The field location includes the injection and observation wells, drilled 150 metres apart, to depths of 3.4 km each. A down-hole Fluid Recovery System (FRS) in the observation well is capable of recovering fluid samples from various depths underground. In addition, distributed temperature sensing (DTS fibre optic lines) in both the injection and monitoring wells are measuring subsurface temperatures. 3D seismic images of the injected CO2 have been attained through several methods, including from a permanent array of 650 surface geophones, a vertical seismic profile (VSP), and distributed acoustic sensing (DAS) lines.

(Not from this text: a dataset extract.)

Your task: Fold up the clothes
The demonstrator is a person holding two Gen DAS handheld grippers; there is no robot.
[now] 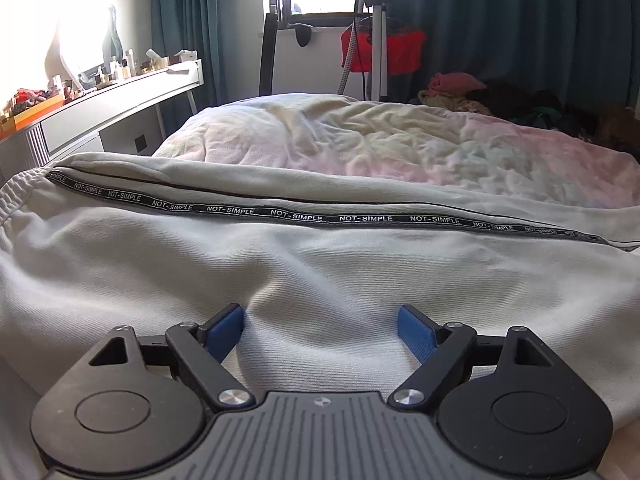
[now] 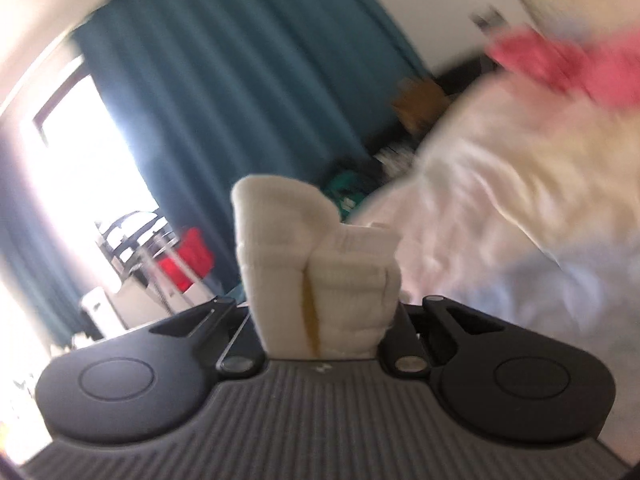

Since 2012 – prior to the start of injection in 2015 – the Aquistore program conducted electromagnetic surveys, well logs, seismic runs, and various assurance monitoring programs (groundwater, soil gas, atmospheric, microseismic, surface deformation) to provide baseline data for comparison with results recorded at various points since injection began. Results from the pre-injection MMV program are being compared with measurements conducted at various points between February and December 2016 to provide findings on the efficacy of different MMV methods and to help identify what work needs to be conducted in similar proposed storage projects going forward.

Results from seismic imaging has demonstrated, for the first time, that the CO2 plume is clearly visible in the target formation at a depth of 3.2 km after just 36,000 tonnes of injected CO2. Breakthrough of CO2 from the injection to the observation well was also clearly indicated after analysis of fluids recovered using the FRS.

Findings from Aquistore are helping to define not only what MMV is needed for safe CO2 geological storage across a broad range of industries, but is providing valuable insight into minimum datasets that are needed to establish and meet regulatory requirements for storage. With 30 monitoring technologies deployed at the site, discovering what is not needed for effective storage is just as valuable as what is.

Aquistore is expecting to conduct over 20 projects in the coming year (2017-18) in areas related to injectivity, capacity and conformance. Research and industry partners continue to join the program, with 34 collaborations and agreements already in place.